◆ Work instructions ◆
Pick the lines holding the string "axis" out of the records and copy them.

** Data follows **

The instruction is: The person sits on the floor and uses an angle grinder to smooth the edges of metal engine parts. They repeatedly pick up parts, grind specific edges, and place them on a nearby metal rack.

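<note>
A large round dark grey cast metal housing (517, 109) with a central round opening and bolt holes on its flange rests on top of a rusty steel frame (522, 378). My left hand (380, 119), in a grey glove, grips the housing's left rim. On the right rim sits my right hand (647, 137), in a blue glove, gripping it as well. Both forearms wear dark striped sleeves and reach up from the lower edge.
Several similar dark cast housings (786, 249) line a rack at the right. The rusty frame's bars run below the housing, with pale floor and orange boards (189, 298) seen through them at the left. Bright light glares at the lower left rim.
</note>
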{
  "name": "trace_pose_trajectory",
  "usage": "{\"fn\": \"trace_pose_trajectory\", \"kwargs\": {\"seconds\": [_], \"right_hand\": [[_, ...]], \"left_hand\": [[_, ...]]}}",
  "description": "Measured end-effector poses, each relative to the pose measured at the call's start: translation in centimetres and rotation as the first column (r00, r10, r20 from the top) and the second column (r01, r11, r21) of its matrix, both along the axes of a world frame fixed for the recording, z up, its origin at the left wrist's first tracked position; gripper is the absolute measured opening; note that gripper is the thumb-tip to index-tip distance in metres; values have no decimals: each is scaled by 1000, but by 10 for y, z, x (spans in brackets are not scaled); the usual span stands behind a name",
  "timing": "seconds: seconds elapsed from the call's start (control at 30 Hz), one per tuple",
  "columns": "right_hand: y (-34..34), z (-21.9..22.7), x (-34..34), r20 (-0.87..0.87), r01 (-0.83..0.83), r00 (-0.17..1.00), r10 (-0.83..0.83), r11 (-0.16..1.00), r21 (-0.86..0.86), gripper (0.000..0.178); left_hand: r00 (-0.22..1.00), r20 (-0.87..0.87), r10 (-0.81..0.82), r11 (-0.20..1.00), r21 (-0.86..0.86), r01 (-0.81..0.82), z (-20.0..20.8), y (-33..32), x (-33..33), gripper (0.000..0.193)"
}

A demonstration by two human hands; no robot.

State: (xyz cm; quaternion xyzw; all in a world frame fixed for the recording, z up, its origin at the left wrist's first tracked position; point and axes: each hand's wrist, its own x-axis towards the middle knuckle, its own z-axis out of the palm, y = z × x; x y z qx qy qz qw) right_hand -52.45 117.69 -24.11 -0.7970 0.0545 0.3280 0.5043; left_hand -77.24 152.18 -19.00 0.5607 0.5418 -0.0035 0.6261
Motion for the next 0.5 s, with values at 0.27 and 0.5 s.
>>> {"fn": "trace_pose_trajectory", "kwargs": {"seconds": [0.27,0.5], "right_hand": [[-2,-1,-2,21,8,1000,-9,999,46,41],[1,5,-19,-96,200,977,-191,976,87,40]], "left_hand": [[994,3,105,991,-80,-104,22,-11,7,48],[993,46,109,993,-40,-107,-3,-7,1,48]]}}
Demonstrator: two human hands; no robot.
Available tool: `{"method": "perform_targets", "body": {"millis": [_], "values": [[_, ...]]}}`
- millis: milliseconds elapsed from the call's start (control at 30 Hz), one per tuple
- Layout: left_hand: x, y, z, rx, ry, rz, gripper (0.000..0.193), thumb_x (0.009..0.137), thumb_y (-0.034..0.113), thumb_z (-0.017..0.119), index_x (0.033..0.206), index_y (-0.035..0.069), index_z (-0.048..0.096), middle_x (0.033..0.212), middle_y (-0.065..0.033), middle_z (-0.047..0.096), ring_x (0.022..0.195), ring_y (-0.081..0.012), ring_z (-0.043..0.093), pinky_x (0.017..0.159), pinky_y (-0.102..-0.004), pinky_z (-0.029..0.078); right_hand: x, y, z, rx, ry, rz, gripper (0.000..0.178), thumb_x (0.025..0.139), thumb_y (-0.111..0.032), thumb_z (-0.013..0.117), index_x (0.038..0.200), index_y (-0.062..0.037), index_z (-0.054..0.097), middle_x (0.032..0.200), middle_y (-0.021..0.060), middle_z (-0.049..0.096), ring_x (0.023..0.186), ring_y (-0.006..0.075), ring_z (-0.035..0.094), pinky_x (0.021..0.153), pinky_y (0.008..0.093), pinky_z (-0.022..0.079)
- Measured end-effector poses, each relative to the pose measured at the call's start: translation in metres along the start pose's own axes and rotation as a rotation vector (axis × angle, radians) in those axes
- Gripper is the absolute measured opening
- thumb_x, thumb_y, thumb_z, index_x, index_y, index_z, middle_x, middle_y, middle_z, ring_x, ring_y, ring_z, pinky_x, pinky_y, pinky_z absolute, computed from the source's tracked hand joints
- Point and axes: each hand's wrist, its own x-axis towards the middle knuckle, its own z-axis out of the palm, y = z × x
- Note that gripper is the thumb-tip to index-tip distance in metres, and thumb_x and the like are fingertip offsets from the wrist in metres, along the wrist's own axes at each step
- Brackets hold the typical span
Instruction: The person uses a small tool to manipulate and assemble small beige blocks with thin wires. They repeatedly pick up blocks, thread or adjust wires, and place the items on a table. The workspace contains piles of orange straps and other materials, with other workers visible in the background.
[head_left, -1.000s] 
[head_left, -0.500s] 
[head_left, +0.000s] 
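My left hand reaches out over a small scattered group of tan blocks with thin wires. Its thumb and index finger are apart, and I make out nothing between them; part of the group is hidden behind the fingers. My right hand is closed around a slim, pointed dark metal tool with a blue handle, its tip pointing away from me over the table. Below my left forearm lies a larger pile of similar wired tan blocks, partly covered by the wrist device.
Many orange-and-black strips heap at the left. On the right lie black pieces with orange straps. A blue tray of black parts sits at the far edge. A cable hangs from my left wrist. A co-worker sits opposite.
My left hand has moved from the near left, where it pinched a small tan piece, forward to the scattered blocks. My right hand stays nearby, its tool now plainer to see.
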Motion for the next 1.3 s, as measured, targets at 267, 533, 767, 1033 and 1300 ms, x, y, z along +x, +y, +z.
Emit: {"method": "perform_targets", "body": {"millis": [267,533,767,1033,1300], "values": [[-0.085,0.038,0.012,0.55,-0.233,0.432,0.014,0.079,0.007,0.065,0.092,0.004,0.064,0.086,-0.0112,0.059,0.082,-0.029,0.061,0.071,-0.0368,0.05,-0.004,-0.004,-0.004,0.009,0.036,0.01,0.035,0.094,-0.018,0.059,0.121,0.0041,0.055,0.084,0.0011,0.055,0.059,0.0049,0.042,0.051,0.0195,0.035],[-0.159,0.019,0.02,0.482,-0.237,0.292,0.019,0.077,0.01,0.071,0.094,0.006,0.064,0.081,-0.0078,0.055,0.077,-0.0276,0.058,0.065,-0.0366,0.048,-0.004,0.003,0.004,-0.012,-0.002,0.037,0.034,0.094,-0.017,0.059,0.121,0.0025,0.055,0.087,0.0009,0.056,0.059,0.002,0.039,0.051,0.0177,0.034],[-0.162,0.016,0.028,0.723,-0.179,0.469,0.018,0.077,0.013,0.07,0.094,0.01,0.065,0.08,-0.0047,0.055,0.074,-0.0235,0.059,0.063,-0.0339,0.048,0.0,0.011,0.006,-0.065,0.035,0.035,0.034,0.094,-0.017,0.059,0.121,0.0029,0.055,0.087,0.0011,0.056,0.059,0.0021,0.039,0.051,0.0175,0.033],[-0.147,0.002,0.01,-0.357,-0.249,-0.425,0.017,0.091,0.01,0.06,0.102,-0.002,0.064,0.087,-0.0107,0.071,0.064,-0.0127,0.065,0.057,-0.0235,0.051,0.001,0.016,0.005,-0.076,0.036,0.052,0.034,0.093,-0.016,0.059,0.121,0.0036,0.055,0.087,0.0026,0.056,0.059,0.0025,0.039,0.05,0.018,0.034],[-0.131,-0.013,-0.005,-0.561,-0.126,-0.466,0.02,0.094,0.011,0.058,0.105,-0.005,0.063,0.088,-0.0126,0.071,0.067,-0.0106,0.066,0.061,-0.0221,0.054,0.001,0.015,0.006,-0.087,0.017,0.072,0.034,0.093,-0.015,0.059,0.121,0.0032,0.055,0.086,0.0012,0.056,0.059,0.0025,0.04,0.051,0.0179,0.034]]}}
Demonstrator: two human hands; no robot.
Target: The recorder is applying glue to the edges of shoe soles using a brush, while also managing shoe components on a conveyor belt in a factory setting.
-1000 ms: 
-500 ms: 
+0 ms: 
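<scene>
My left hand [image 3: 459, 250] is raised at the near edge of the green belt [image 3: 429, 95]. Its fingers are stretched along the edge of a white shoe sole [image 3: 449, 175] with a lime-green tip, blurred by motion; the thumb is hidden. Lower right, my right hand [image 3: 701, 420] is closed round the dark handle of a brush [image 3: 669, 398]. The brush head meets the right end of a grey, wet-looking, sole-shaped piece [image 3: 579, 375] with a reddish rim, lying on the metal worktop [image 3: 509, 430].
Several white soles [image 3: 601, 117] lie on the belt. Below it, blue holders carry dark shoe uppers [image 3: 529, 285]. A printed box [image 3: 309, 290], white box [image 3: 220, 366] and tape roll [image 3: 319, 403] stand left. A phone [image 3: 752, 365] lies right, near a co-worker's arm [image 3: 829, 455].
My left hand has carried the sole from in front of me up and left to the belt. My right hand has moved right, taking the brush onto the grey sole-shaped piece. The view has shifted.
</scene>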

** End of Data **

◆ Output for this task ◆
State: (xyz cm; quaternion xyzw; all in a world frame fixed for the recording, z up, its origin at the left wrist's first tracked position; point and axes: each hand's wrist, its own x-axis towards the middle knuckle, its own z-axis out of the palm, y = z × x; x y z qx qy qz qw) right_hand -52.45 117.69 -24.11 -0.7970 0.0545 0.3280 0.5043; left_hand -77.24 152.18 -19.00 0.5607 0.5418 -0.0035 0.6261
- Measured end-effector poses, each relative to the pose measured at the call's start: translation in metres along the start pose's own axes and rotation as a rotation vector (axis × angle, radians) in those axes
- Point and axes: each hand's wrist, its own x-axis towards the middle knuckle, its own z-axis out of the palm, y = z × x

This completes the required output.